Rationale, Relevance, and Limits of Stress-Induced Psychopathology in Rodents as Models for Psychiatry Research: An Introductory Overview

Abstract

Emotional and cognitive information processing represent higher-order brain functions. They require coordinated interaction of specialized brain areas via a complex spatial and temporal equilibrium among neuronal cell-autonomous, circuitry, and network mechanisms. The delicate balance can be corrupted by stressful experiences, increasing the risk of developing psychopathologies in vulnerable individuals. Neuropsychiatric disorders affect twenty percent of the western world population, but therapies are still not effective for some patients. Elusive knowledge of molecular pathomechanisms and scarcity of objective biomarkers in humans present complex challenges, while the adoption of rodent models helps to improve our understanding of disease correlate and aids the search for novel pharmacological targets. Stress administration represents a strategy to induce, trace, and modify molecular and behavioral endophenotypes of mood disorders in animals. However, a mouse or rat model will only display one or a few endophenotypes of a specific human psychopathology, which cannot be in any case recapitulated as a whole. To override this issue, shared criteria have been adopted to deconstruct neuropsychiatric disorders, i.e., depression, into specific behavioral aspects, and inherent neurobiological substrates, also recognizable in lower mammals. In this work, we provide a rationale for rodent models of stress administration. In particular, comparing each rodent model with a real-life human traumatic experience, we intend to suggest an introductive guide to better comprehend and interpret these paradigms.
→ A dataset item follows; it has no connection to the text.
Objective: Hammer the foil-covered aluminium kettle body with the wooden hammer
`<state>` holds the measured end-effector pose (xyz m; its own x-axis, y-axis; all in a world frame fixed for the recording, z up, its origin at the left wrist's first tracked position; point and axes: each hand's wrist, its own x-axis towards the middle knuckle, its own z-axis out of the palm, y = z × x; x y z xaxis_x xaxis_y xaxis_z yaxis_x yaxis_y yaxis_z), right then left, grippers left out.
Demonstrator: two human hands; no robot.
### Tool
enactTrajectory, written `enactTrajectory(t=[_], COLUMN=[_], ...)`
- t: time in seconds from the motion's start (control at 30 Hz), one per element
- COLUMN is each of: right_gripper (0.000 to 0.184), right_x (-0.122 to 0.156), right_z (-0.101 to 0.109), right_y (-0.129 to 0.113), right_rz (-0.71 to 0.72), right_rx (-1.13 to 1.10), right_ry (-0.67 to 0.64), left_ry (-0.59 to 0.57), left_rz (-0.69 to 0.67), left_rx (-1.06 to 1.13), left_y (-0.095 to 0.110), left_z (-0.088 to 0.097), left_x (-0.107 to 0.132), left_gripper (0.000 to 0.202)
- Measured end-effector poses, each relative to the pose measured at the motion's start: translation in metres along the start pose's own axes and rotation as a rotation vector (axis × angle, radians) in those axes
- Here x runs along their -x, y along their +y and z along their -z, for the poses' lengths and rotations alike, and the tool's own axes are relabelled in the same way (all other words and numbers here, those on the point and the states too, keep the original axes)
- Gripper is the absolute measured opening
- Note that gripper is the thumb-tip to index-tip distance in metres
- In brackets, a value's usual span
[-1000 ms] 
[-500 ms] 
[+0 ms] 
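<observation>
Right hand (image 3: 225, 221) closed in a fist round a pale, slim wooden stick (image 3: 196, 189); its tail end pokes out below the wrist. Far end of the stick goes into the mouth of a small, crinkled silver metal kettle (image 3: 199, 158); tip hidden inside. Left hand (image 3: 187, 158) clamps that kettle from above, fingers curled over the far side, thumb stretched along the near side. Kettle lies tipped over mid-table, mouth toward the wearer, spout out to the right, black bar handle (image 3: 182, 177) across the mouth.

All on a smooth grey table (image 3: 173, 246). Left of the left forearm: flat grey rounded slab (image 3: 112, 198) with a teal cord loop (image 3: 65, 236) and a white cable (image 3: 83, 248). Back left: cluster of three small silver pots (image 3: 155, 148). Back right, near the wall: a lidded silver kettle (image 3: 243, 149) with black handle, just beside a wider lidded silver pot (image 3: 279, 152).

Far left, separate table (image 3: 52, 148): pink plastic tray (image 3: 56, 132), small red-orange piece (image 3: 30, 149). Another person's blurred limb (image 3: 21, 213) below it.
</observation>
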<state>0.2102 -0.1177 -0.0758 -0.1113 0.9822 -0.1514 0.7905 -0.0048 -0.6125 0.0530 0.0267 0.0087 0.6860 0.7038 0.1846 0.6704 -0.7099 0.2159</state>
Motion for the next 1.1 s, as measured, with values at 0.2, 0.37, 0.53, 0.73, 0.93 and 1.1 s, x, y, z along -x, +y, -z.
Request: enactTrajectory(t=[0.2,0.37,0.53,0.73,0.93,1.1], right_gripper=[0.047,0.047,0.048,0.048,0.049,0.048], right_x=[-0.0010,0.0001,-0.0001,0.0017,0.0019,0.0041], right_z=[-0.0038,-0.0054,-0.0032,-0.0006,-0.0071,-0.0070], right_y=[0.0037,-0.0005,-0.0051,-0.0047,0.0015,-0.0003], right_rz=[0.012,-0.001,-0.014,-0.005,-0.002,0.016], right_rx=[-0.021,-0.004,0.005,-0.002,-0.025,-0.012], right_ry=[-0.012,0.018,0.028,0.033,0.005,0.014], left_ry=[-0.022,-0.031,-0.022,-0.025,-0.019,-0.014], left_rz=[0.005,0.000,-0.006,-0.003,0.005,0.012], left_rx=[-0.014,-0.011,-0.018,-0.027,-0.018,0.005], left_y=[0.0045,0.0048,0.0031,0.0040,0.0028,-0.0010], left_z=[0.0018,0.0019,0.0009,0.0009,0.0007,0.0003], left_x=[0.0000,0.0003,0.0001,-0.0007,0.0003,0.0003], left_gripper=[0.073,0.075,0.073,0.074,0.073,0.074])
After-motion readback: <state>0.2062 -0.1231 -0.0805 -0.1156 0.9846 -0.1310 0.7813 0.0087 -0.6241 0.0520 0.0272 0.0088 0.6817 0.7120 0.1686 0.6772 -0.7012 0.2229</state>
Keywords: animal models; construct validity; face validity; neuropsychiatric disorders; predictive validity; stress; stress-induced psychopathology.

Figure 1

Primary and secondary autonomic nervous system (ANS) and the hypothalamus-pituitary-adrenal (HPA) axis response to stress. In the table, the molecular mediators and the main effects of primary and secondary responses to stress of ANS and HPA axis are reported. In both systems, the primary response promotes fight-or-flight reaction to properly face the perceived stress. Conversely, different secondary response mechanisms are adopted: ANS actively promotes rest and digest response through the activation of PSNS, whereas HPA axis secondary response consists of negative feedback mechanisms guaranteeing the recovery of resting conditions-inherent axis responsivity. SNS (Sympathetic nervous system); PSNS (Parasympathetic nervous system); PVN (Paraventricular nucleus); CRH (Corticotropin releasing hormone); ACTH (Adrenocorticotropic hormone); GRs (Glucocorticoid receptors); MRs (Mineralocorticoid receptors); CNS (Central nervous system); ECS (Endocannabinoid system).

Figure 2

Summary of mentioned stress paradigms. The table shows the main features of mentioned stress paradigms in terms of stress category; human traumatic experience mimicked, proximity to human emotion, and pathological conditions. PTSD (Post-traumatic stress disorder).